La Banque africaine de développement (BAD) a validé un financement de 30,25 millions USD pour soutenir un programme de protection climatique et de résilience agricole au Bénin. Ce projet phare vise à sécuriser les moyens de subsistance de 150 000 petits exploitants, en particulier dans les départements du nord, Alibori et Atakora, régulièrement frappés par des aléas climatiques extrêmes.
Dans un pays où l’agriculture emploie plus de 70 % de la population active, cette initiative vise à enrayer la spirale des pertes agricoles liées aux sécheresses et inondations de plus en plus fréquentes. Ces zones, déjà fragilisées par les effets de l’instabilité sahélienne et les fermetures de frontières avec le Niger, font face à une insécurité alimentaire aiguë : un agriculteur sur quatre souffre de sous-nutrition dans ces régions.
Les projections sont alarmantes. Le rendement du coton — principale culture d’exportation — pourrait chuter de -22 %, celui du maïs de -6,3 %, avec des pertes économiques évaluées à près de 201 milliards de FCFA.

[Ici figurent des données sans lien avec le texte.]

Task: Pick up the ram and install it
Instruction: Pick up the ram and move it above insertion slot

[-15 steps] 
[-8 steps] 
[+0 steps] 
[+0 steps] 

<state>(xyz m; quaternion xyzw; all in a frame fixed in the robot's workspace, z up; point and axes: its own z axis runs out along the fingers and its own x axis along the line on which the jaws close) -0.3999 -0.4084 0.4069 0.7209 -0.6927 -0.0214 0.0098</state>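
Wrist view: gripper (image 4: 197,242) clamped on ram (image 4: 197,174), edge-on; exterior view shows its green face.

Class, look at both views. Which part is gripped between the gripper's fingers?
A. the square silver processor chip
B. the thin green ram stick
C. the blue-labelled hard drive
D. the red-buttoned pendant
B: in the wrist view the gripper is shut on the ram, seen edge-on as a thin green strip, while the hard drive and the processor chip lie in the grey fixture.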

« Cet investissement est un tournant dans la lutte contre les vulnérabilités agricoles au Bénin. Il introduit des outils de gestion des risques climatiques innovants et renforce les capacités locales », a déclaré Robert Masumbuko, représentant pays de la BAD au Bénin.

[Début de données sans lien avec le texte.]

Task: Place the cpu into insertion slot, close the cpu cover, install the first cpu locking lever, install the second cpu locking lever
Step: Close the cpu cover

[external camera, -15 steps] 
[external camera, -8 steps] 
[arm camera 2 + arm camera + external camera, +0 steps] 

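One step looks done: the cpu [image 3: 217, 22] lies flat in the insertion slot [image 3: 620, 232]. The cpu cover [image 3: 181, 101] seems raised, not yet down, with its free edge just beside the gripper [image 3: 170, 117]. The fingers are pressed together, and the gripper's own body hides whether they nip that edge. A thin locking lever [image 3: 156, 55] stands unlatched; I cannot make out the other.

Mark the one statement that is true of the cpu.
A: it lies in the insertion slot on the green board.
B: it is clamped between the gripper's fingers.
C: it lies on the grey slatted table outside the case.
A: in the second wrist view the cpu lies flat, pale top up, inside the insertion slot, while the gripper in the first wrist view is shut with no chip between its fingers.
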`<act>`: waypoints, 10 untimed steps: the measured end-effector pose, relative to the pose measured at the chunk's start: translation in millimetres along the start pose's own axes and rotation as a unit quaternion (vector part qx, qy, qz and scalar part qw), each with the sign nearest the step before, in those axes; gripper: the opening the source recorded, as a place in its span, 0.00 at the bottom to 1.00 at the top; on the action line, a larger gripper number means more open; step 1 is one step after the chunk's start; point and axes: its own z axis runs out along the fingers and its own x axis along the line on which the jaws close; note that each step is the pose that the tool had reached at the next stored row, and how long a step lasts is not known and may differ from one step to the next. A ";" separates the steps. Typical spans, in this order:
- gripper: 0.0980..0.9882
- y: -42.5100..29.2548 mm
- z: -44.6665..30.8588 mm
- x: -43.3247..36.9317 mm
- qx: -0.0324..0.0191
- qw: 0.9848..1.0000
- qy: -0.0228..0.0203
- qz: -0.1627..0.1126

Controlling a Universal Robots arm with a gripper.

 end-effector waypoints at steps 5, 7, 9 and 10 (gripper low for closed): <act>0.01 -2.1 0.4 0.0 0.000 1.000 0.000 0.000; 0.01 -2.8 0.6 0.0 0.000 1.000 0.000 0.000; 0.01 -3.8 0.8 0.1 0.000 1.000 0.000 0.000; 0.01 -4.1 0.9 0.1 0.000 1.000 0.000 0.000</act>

Le programme s’appuie sur des mécanismes de transfert de risques combinant une assurance souveraine contre les catastrophes via la Mutuelle panafricaine de gestion des risques, une micro-assurance pour les petits agriculteurs et un soutien à l’accès au crédit agricole, grâce à l’amélioration du profil de risque des exploitants.

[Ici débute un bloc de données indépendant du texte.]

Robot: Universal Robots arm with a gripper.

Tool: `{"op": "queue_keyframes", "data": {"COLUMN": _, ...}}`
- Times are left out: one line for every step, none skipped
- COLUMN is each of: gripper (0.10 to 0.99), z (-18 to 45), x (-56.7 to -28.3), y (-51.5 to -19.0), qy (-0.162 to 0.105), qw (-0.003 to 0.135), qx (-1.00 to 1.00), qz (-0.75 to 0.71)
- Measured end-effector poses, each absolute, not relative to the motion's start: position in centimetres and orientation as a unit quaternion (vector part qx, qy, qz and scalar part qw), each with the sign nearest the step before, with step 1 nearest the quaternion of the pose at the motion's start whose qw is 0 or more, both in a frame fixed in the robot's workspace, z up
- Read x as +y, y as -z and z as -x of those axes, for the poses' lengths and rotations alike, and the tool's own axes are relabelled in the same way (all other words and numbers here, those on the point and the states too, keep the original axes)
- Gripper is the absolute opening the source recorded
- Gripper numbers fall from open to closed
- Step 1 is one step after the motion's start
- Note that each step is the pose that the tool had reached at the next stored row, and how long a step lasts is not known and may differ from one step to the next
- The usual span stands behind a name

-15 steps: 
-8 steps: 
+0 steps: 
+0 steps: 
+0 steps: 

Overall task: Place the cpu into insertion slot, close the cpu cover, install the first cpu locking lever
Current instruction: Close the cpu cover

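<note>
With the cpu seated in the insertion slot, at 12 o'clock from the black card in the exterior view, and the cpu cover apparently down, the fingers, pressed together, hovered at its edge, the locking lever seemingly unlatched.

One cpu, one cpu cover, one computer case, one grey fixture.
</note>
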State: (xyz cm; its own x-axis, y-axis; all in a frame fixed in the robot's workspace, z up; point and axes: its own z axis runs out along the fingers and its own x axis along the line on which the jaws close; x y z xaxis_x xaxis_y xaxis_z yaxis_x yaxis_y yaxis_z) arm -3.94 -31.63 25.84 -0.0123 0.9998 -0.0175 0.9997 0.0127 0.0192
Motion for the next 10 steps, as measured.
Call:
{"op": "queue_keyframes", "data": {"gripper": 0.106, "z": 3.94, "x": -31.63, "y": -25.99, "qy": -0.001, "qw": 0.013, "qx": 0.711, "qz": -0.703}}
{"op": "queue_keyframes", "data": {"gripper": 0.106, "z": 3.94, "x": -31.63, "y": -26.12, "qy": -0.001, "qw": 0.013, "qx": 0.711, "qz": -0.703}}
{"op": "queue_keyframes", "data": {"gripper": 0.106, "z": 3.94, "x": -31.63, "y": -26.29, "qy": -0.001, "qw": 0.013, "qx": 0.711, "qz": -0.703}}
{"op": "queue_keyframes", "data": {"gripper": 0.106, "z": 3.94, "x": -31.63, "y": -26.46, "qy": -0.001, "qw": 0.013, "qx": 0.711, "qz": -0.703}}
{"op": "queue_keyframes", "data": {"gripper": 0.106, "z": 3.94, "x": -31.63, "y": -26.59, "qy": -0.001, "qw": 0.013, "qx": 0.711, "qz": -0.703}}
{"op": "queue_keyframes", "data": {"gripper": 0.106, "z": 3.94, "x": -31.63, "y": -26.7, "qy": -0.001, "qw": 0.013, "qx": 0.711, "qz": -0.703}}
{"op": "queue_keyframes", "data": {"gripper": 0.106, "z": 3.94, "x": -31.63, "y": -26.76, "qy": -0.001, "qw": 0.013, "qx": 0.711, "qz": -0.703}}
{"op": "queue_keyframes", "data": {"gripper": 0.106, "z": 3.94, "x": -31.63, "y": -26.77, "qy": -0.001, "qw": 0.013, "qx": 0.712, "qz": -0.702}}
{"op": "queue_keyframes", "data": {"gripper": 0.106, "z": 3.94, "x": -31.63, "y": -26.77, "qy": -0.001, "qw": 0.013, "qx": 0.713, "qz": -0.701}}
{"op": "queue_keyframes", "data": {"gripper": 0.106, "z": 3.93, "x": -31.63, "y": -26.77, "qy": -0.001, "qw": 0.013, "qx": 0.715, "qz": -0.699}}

Le projet complète les efforts du gouvernement béninois, notamment le programme pilote d’assurance agricole mené par le Fonds national pour le développement agricole (FNDA).
Parallèlement aux solutions financières, l’initiative prévoit le renforcement des capacités de gestion des catastrophes, l’installation de systèmes d’alerte précoce et d’équipements agrométéorologiques, la promotion de pratiques agricoles intelligentes face au climat.
Un accent particulier est mis sur l’inclusion des jeunes et des femmes, chacun représentant 30 % des bénéficiaires visés, ainsi que sur la cohésion sociale pour intégrer les personnes déplacées dans les communautés hôtes.
Le financement provient de plusieurs guichets notamment, 20 millions USD de la Facilité d’appui à la transition, 5 millions USD du Fonds africain de développement, 3 millions USD du fonds ADRiFi et 2,44 millions USD en contribution nationale pour la couverture des primes d’assurance.
Aligné sur les plans de développement nationaux du Bénin (2018–2025) et le Plan d’adaptation climatique (2022–2027), ce programme bénéficie du soutien de partenaires techniques et financiers de premier plan, dont le Programme alimentaire mondial, la Banque mondiale, et les coopérations suisse et luxembourgeoise.
Pour les agriculteurs béninois, ce programme représente plus qu’une aide technique : c’est une promesse d’avenir, une sécurité pour les récoltes, les revenus et la stabilité communautaire dans une région où le climat et la géopolitique menacent la sécurité alimentaire et sociale.